> **Task goal**: Extract the full listing verbatim and drop any pictures from your copy.

»»

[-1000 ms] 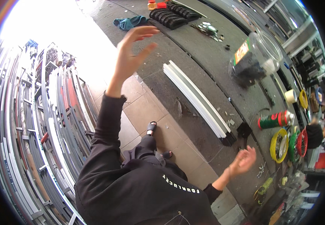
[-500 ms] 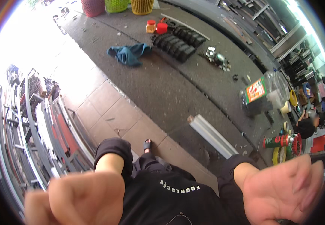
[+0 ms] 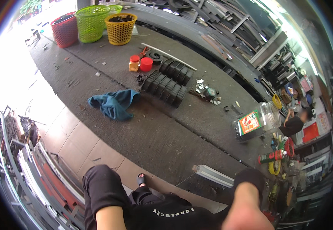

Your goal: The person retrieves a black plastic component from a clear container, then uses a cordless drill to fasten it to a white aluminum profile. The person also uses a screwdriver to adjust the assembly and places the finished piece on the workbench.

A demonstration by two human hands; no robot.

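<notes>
My right hand [image 3: 247,220] shows only its wrist and blurred heel at the lower edge; its fingers are cut off. Of my left arm just the dark sleeve and bare forearm [image 3: 110,218] come in, and the hand is outside the picture. Beyond my right wrist lies a bundle of pale metal profiles [image 3: 215,176] on the dark worktop [image 3: 147,142]. Farther left on that surface rests a crumpled blue cloth [image 3: 114,104]. Behind the cloth are black ribbed plastic parts [image 3: 164,89], stacked in rows. Neither visible arm touches any of these.
Red [image 3: 64,32], green [image 3: 91,25] and yellow [image 3: 120,30] baskets stand far left. Red-lidded jars [image 3: 134,63] sit near the black parts. A clear plastic tub [image 3: 258,120] lies at right, near a spray can [image 3: 272,156]. Another person [image 3: 295,124] is beyond. Long metal bars [image 3: 55,176] fill the left.
Both hands have dropped toward the lower edge; the left has gone out of the picture. The view has tilted up, so the baskets and worktop things appear lower.
</notes>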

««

> **Reply**:
[-1000 ms] 
[-500 ms] 
[+0 ms] 

Your goal: The person retrieves a black plastic component from a clear container, then uses a cordless drill to fasten it to a white aluminum profile. The person also uses a screwdriver to adjust the assembly and places the finished piece on the workbench.

A demonstration by two human hands; no robot.

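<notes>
My right hand [image 3: 247,220] shows only its wrist and blurred heel at the lower edge; its fingers are cut off. Of my left arm just the dark sleeve and bare forearm [image 3: 110,218] come in, and the hand is outside the picture. Beyond my right wrist lies a bundle of pale metal profiles [image 3: 215,176] on the dark worktop [image 3: 147,142]. Farther left on that surface rests a crumpled blue cloth [image 3: 114,104]. Behind the cloth are black ribbed plastic parts [image 3: 164,89], stacked in rows. Neither visible arm touches any of these.
Red [image 3: 64,32], green [image 3: 91,25] and yellow [image 3: 120,30] baskets stand far left. Red-lidded jars [image 3: 134,63] sit near the black parts. A clear plastic tub [image 3: 258,120] lies at right, near a spray can [image 3: 272,156]. Another person [image 3: 295,124] is beyond. Long metal bars [image 3: 55,176] fill the left.
Both hands have dropped toward the lower edge; the left has gone out of the picture. The view has tilted up, so the baskets and worktop things appear lower.
</notes>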

The output given is complete.